Wednesday, 27 March 2013

Western Foreign Policy on Syria-Continuity over "Contradictions"

Journalist Clare Ridley has written The Guardian

..."the tragedy of Syria lies as much in the fragility of the coalition supporting the rebels as in the inconclusiveness of the rebels' own political and military battles. Since the Russian and Chinese vetoes at the UN in early 2011, there has been no single "international community" voice on Syria"

First, in response to this, many of the rag bag militias are actually better termed 'insurgents' just as they were in Iraq were they were fighting the US installed Iraqi government or, as the country descended into chaos, other rival sectarian militias, either sunni or shia.

The secondly,  "the international community" has operated as a term for the USA, Britain and France whose Great Power ambitions for the Middle East have from the outset included demanding "regime change" in Syria as opposed to a negotiated settlement.

The foreign policy of the US and Britain may appear to be "riddled with contradictions". Yet , in fact, it is the continuities in foreign polict strecthing back to the invasion of Iraq in 2003 that are more apparent than the idea the West is now dithering over Syria.
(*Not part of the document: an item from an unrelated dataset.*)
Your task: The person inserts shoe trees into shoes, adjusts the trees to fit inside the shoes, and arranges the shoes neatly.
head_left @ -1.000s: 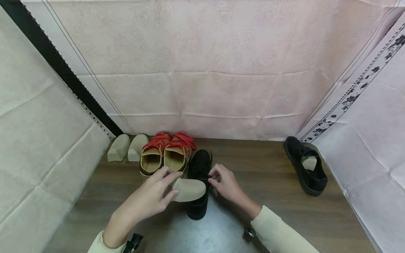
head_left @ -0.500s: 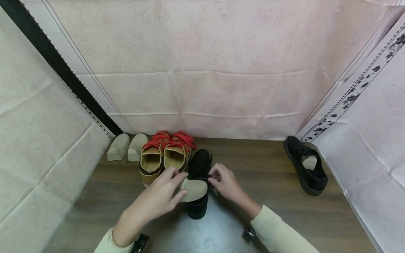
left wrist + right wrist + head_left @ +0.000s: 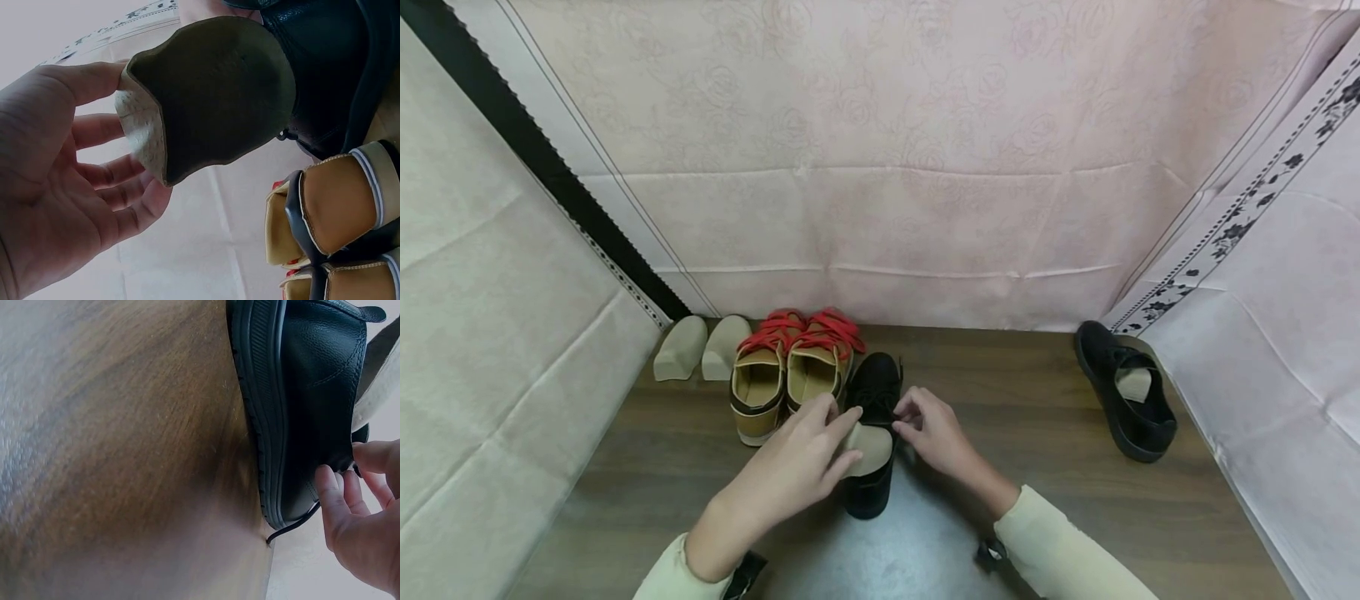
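The left hand [image 3: 801,462] grips a pale beige shoe insert [image 3: 871,450] by its near end, fingers and thumb curled round it; the rounded front end lies over the opening of a black shoe [image 3: 876,392]. In the left wrist view the insert [image 3: 219,94] shows its dark shaded side, held at its wavy edge by the left hand [image 3: 69,169]. At the black shoe's right side, the right hand [image 3: 936,433] pinches the edge near the laces. The right wrist view shows the right hand [image 3: 369,519] with fingertips on the black shoe's upper [image 3: 319,381].
Two tan shoes with red laces [image 3: 816,371] stand just left of the black shoe. Further left lie two more beige inserts [image 3: 682,350]. Another black shoe [image 3: 1123,396] with an insert inside is at the far right by the cloth-covered wall [image 3: 1262,350].
The left hand has moved right with the insert, bringing it further over the black shoe's opening. The right hand has stayed at the shoe's side.
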Tool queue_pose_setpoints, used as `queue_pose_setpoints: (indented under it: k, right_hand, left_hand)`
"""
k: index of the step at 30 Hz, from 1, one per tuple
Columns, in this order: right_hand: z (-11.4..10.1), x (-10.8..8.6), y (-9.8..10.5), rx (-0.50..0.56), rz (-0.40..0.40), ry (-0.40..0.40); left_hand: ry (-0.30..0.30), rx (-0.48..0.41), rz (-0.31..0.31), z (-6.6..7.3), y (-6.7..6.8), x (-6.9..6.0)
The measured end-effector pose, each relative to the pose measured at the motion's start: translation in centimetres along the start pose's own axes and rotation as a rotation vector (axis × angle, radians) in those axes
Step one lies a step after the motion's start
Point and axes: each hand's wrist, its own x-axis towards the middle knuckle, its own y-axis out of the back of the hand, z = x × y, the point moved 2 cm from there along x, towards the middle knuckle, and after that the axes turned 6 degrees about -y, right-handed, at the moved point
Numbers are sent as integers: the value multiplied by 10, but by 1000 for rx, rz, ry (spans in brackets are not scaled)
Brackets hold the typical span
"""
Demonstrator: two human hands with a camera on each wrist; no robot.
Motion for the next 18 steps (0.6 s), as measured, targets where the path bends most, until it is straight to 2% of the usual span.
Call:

so called "diplomacy" regarding Syria is all about about a broader geopolitical strategy and tilting the balance of power in the Middle East away from Iran. It has nothing to do with "humanitarian intervention". Broader Power interests are being calculated.

Syria is one of the dominos that was meant to fall on the removal of Saddam Hussein's regime in 2003. The notion, supported by neoconservative politicians and think tank "experts". would be that a succesful resoration of a oil producing state adjacent to Syria would ramp up reform there.

The removal of the Assad regime is foreign policy continuation designed to break the arc of power exercised by Iran through a Shia dominated Iraq, its ally Syria and through Hezbollah into Lebanon. To take out Assad would diminish Hizbollah's power and supplies of arms from Iran via Syria.

Even before the push to life the EU arms embargo on supply of lethal weapons to Syria, the US had granted $60 of "non lethal aid" to promote the "rebel" cause to make it popular amongst ordinary civilians who are not necessarily more supportive of the "rebels" than the Assad regime.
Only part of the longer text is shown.